Of one thing we can be sure – the graduates of our schools and of our universities will be expected to play an increasingly important role in American political affairs. The effort and expenditure by which society has made their education possible have not been undertaken merely to give them an economic advantage in the life struggle. They are expected to offer leadership and guidance for all. It was Prince Bismarck who said that one-third of the students of German universities broke down from overwork; another third broke down from dissipation; but the other third ruled Germany. (I leave it to each of you to decide which third attends conventions in Atlantic City.)

Those who are to be among the rulers of our land, in the sense that all thinking citizens must of necessity become political leaders, will not lack problems to which their education can be applied – increasing farm foreclosures, for example, in the midst of national prosperity – record small business failures at a time of record profits – pockets of chronic unemployment and sweat-shop wages amidst the wonders of automation – the care of the chronically and mentally ill – monopoly, race relations, taxation, international trade and, above all, the knotty complex problems of war and peace, of untangling the strife-ridden Middle East, of preventing man’s eventual destruction of mankind. If those whom you send to solve these problems are truly "educated politicians," as I have described that education this evening, if they can ride easily over broad fields of knowledge, if they can be, as Goethe put it, hammers instead of anvils, then there is no limit to the contribution they can make to the society which gave them that education.

There is considerable talk these days of the educational world’s need for assistance from the political world. I am confident that assistance will be forthcoming. But I have also stressed to you tonight, the assistance which the world of politics needs from the world of education; and to that end I ask your thoughtful attention to the task of uniting our two worlds still further.
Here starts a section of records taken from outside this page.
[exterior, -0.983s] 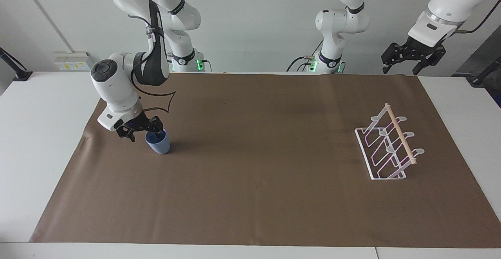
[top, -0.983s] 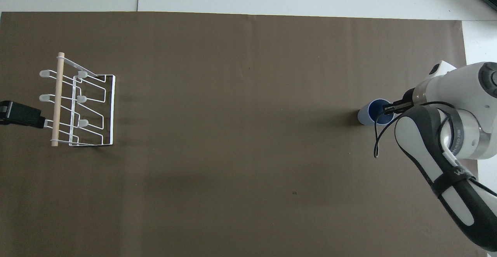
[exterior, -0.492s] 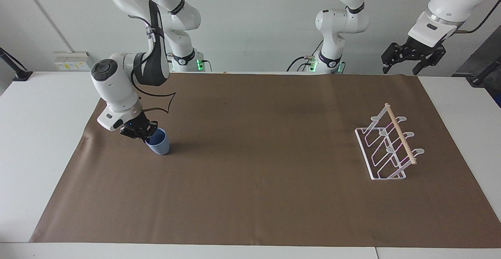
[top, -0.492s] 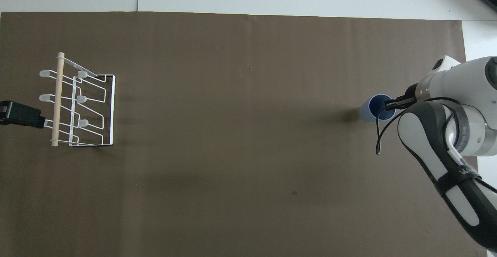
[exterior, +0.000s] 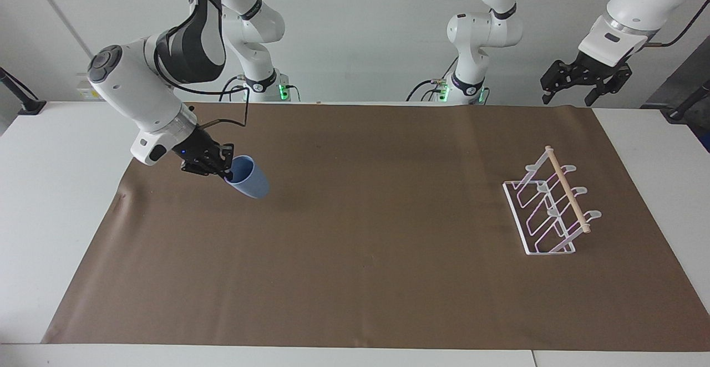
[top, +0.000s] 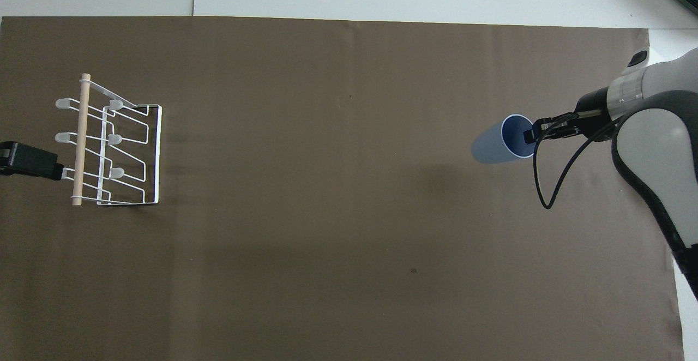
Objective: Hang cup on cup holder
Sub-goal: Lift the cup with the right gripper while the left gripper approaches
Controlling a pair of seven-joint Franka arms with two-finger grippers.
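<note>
The light-blue cup (exterior: 250, 178) is up in the air, tilted with its base toward the middle of the mat, and it also shows in the overhead view (top: 493, 144). My right gripper (exterior: 224, 168) is shut on the cup's rim, one finger inside the mouth; it shows in the overhead view (top: 532, 131) too. The white wire cup holder (exterior: 549, 207) with its wooden dowel stands on the mat at the left arm's end (top: 109, 143). My left gripper (exterior: 582, 87) hangs open and empty, raised above the mat's corner near the cup holder, and waits.
A brown mat (exterior: 360, 256) covers most of the white table (exterior: 55, 189). The mat's edge runs close to the table's edge at the side farthest from the robots. The left gripper's dark tip (top: 27, 162) sits beside the holder in the overhead view.
My right gripper closed on the cup's rim, then lifted it off the mat, tilting it and carrying it a little toward the middle. The left arm has hardly moved.
</note>
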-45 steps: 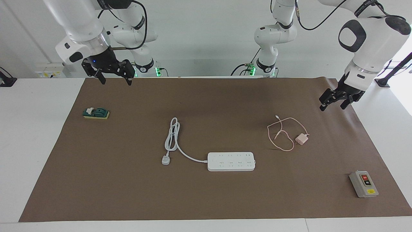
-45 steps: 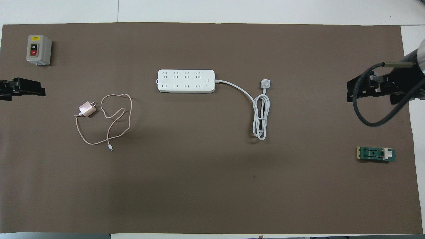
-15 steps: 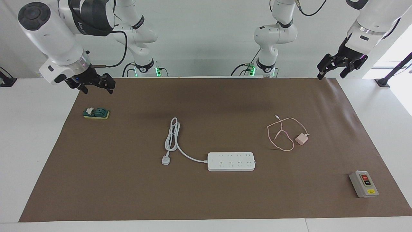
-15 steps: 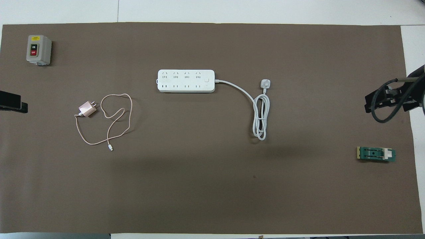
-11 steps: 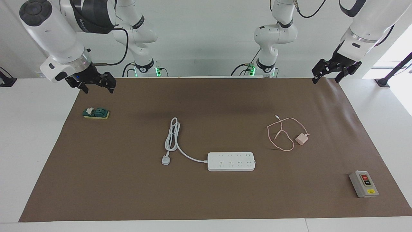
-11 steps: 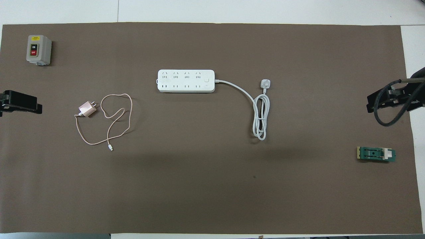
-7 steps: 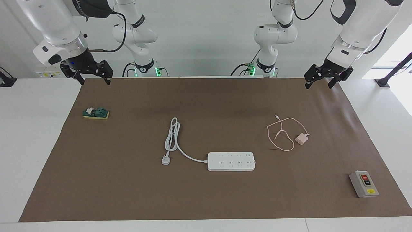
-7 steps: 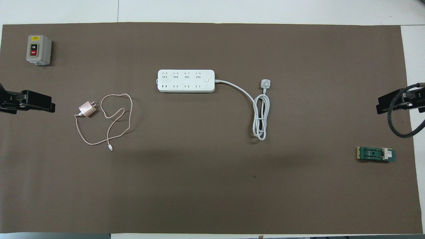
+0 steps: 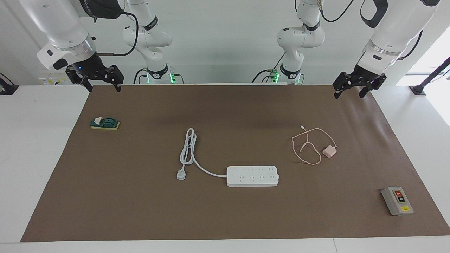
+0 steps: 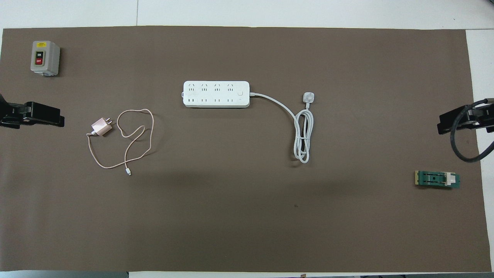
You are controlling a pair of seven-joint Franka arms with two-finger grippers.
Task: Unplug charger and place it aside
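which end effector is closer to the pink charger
Left. The left end effector hangs over the mat's edge at the small pale pink cube-shaped charger's end; the right end effector hangs over the other end.

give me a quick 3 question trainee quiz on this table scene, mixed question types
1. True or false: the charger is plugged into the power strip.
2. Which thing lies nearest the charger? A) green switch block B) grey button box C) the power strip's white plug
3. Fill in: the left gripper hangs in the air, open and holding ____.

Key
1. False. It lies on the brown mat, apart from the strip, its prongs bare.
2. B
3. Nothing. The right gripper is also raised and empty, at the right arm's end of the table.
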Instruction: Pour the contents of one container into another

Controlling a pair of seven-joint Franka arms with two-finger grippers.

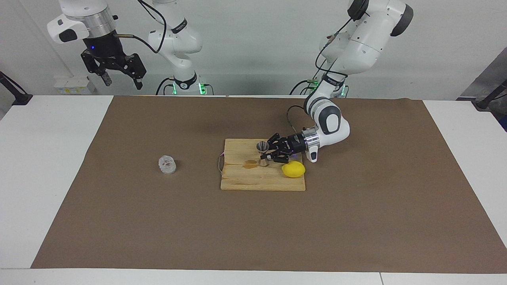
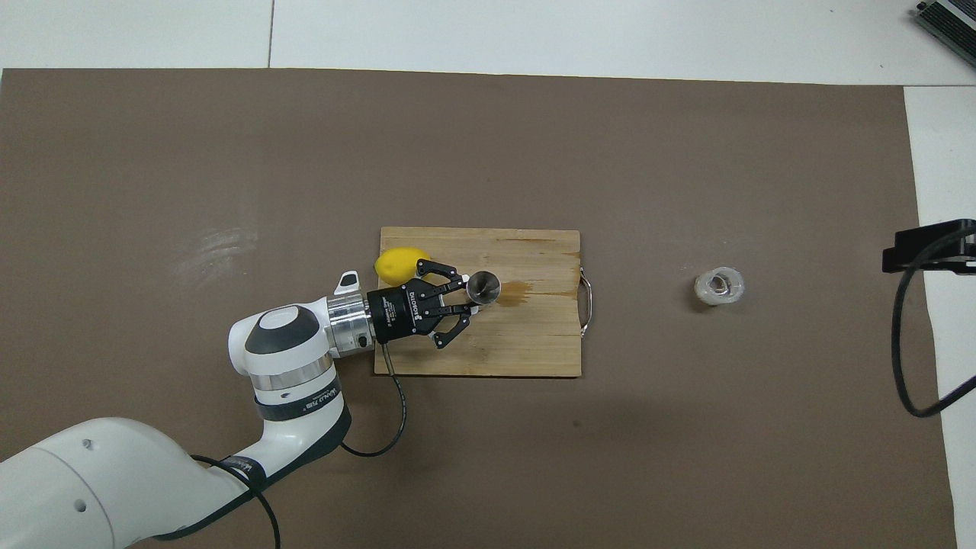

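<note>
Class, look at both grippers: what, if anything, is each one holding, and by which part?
The left gripper grips the steel jigger at its narrow waist, upright on the cutting board. The right gripper hangs in the air, holding nothing.

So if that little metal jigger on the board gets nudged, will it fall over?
Probably. The jigger is tall with a narrow waist, so a sideways push may tip it. Its steel looks smooth, perhaps slippery. The left gripper closes around its waist, which should steady it.
</note>
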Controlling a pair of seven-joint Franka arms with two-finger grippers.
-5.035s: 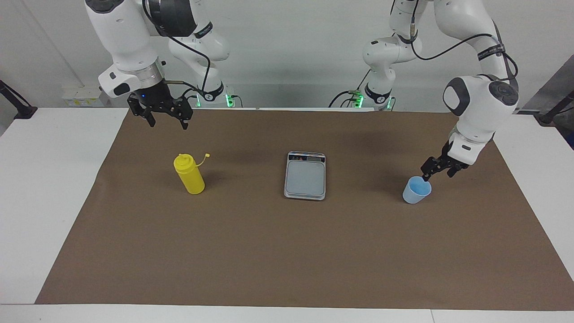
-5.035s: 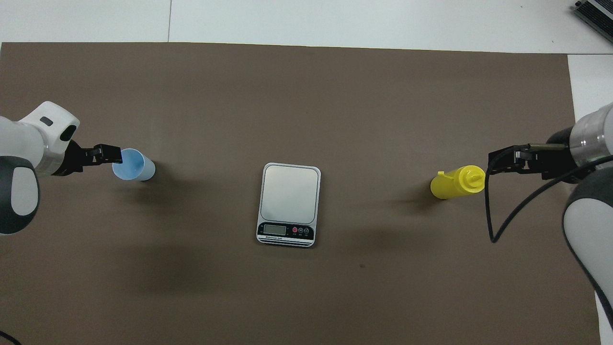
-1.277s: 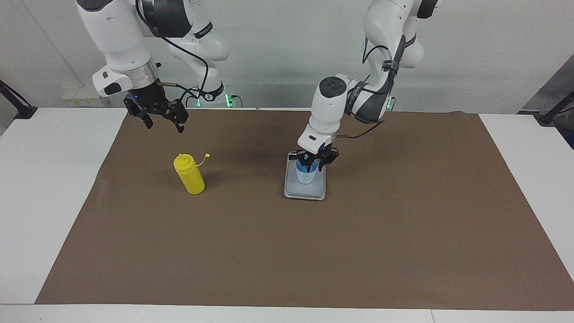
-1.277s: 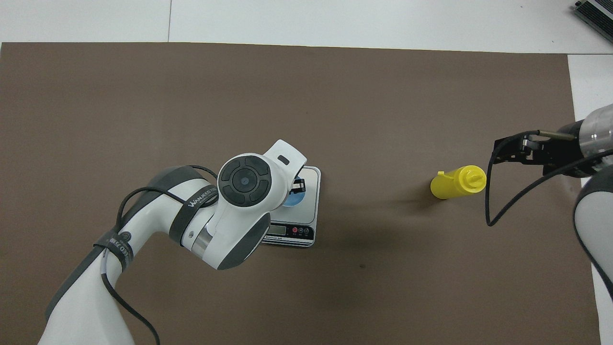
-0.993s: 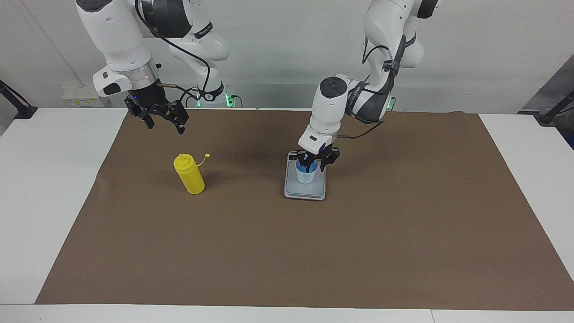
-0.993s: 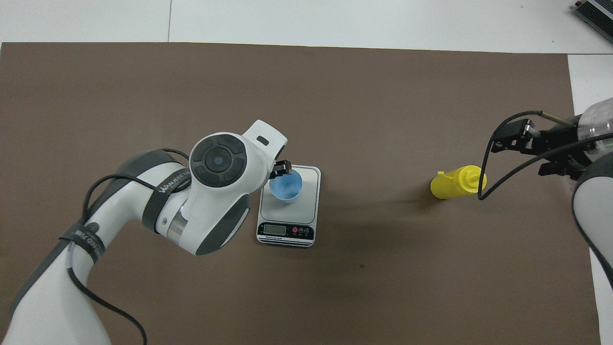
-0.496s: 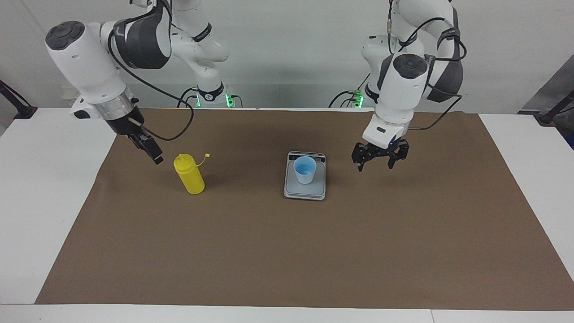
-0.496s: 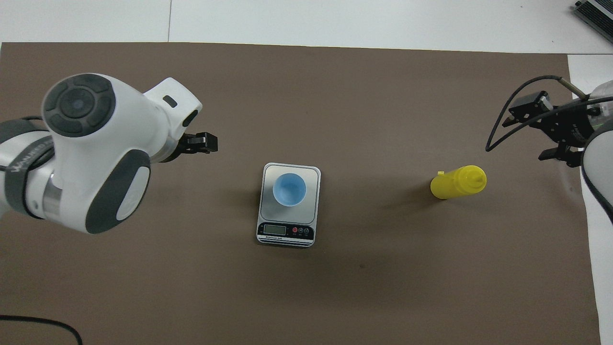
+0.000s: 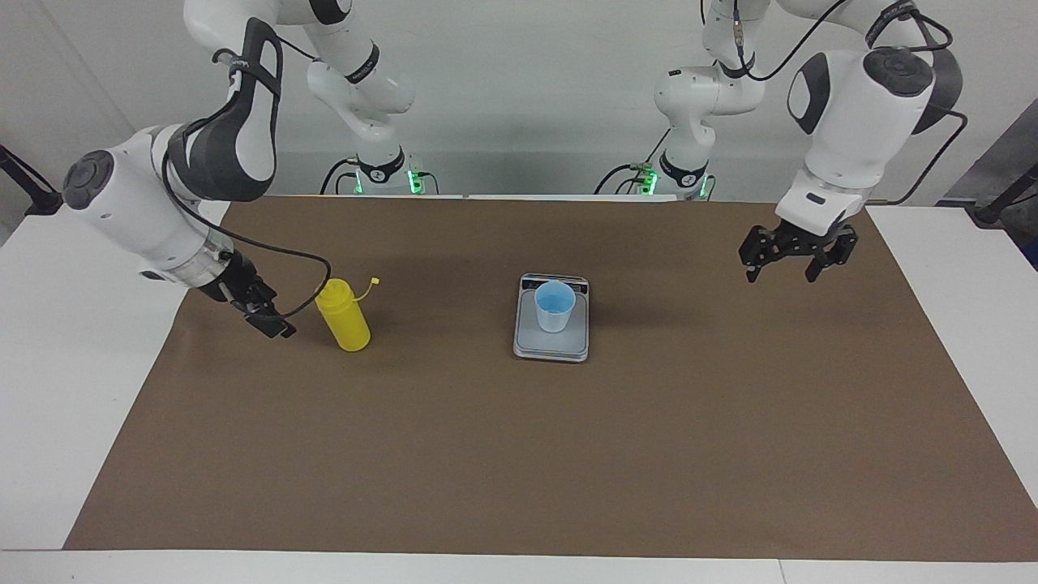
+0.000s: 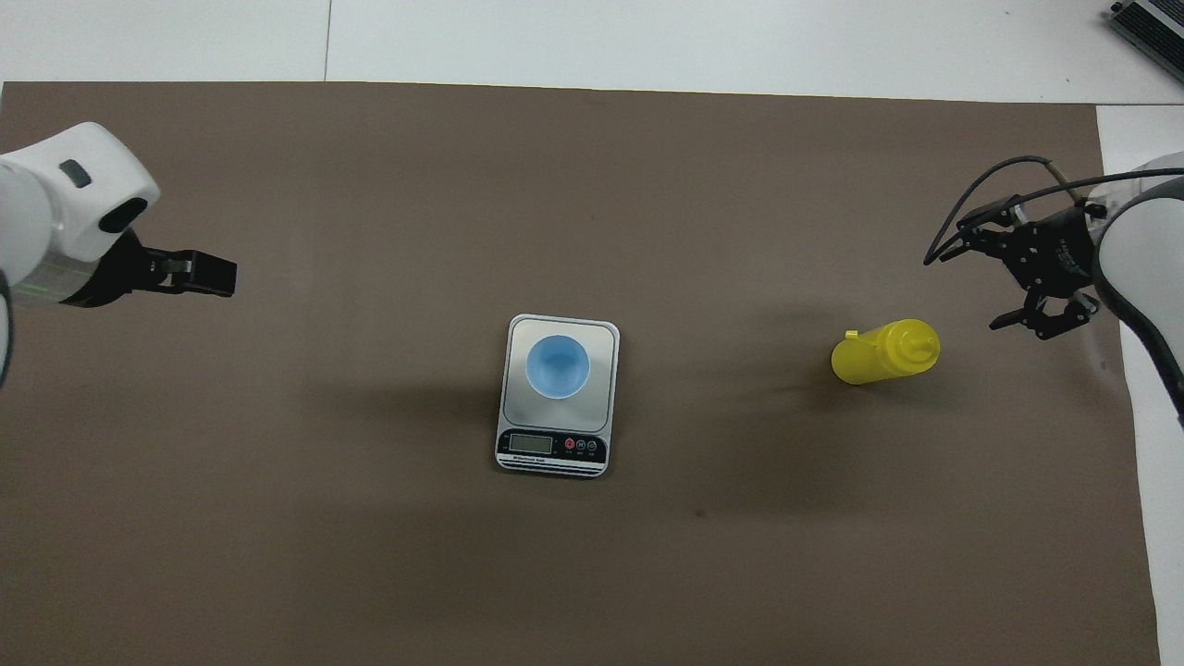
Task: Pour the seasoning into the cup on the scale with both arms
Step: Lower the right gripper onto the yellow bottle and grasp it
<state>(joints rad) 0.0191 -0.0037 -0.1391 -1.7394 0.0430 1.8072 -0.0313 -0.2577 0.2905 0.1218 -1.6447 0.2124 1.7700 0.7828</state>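
Cup (image 9: 555,305) sits on the scale (image 9: 551,334) mid-bench, ready for pouring, so I've got my right pincer (image 9: 268,319) wide beside the bottle (image 9: 342,315) to grab it, left pincer (image 9: 793,253) wide, waiting.

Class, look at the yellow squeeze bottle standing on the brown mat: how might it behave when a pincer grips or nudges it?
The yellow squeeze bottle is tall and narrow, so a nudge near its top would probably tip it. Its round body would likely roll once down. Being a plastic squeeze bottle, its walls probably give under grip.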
"Don’t teach my boy poetry," an English mother recently wrote the Provost of Harrow. "Don’t teach my boy poetry; he is going to stand for Parliament." Well, perhaps she was right – but if more politicians knew poetry, and more poets knew politics, I am convinced the world would be a little better place to live on this 19th day of February, 1957.

Source: Papers of John F. Kennedy. Pre-Presidential Papers. Senate Files, Box 896, "Annual convention of American Association of School Administrators and National School Board Association, Atlantic City, 19 February 1957." John F. Kennedy Presidential Library.